Bill Davidsen <davidsen@xxxxxxx> · Fri, 05 Feb 2010 10:38:37 -0500

John Robinson wrote:
On 02/02/2010 22:46, Greg Freemyer wrote:
All,

I think the below is accurate, but please cmiiw or misunderstand.

===
If your using normal big drives (1TB, etc.) in a raid-5 array, the
general consensus of this list is that it is a bad idea.  The reason 
being
that the sector error rate for a bad sector has not changed with
increasing density.

So in the days of 1GB drives, the likelihood of a undetected /
repaired bad sector was actually pretty low for the drive as whole.
But for today's 1TB drives, the odds are 1000x worse.  ie. 1000x more
sectors with the same basic failure rate per sector.

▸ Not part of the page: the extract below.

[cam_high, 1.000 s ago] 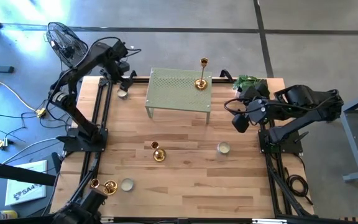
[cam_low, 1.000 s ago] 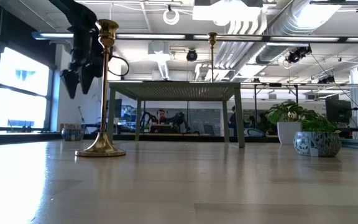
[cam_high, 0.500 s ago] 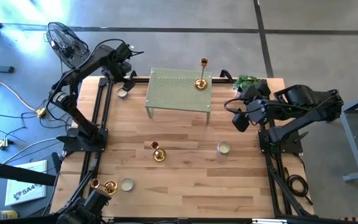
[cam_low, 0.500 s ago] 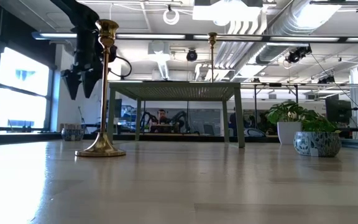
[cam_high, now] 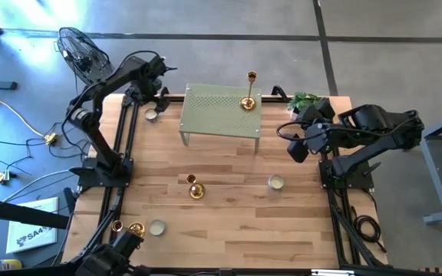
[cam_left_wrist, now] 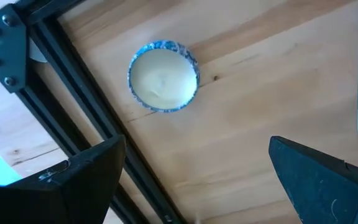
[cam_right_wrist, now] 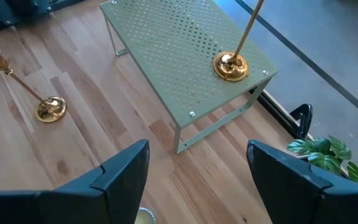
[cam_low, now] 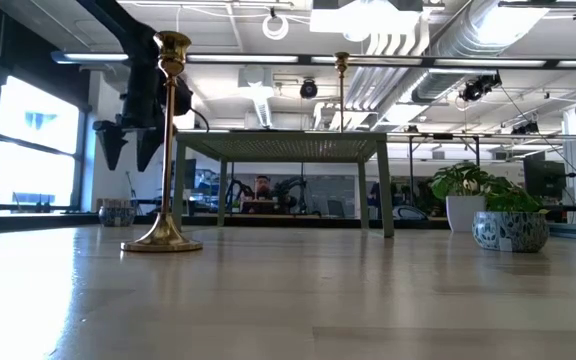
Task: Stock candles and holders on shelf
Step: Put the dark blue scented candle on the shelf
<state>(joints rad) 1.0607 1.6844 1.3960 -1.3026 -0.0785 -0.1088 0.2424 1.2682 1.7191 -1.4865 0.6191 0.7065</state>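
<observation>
A pale wooden table [cam_high: 229, 211] stands on a grey concrete floor. At its far left corner the left gripper [cam_high: 153, 103] hangs with fingers spread wide and empty, just above a candle [cam_left_wrist: 163, 76] beside the shelf [cam_high: 221, 112]. One tall holder [cam_high: 249, 92] stands on the shelf's right end. The right gripper [cam_high: 296, 147], open and empty, waits right of the shelf. Another candle [cam_high: 276, 182] and a holder [cam_high: 196, 187] sit mid-table; two holders [cam_high: 129, 229] and a candle [cam_high: 156, 227] are at the near left.

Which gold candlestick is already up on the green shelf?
The tall holder standing on the shelf, at its far right corner. The other holders stand on the wooden table.
</observation>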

So a raid-5 composed of 1TB drives is 1000x more likely to be unable
to rebuild itself after a drive failure than a raid-5 built from 1 GB
drives of yesteryear.  Thus the current recommendation is to use raid
6 with high density drives.

That sounds about right. One might still see RAID-5 as a way of 
pushing data loss through bad sectors back into a comfortable zone. 
After all, the likelihood of the same sector going bad on one of the 
other drives should be relatively small. Unfortunately it's too long 
since I studied probability for me to work it out properly. Then, to 
also protect yourself against dead drives, adding another drive a la 
RAID-6 sounds like the answer. But you can't think of RAID-6 
protecting you from 2 drive failures any more.

What is more, you need Linux md's implementation of single-sector 
recovery/rewriting for this to work. You cannot go around failing 
arrays because occasional single-sector reads fail.

The good news is that Western Digital is apparently introducing a new
series of drives with an error rate "2 orders of magnitude" better
than the current generation.

It's not borne out in their figures; WD quote "less than 1 in 10^15 
bits" which is the same as they quote for their older drives.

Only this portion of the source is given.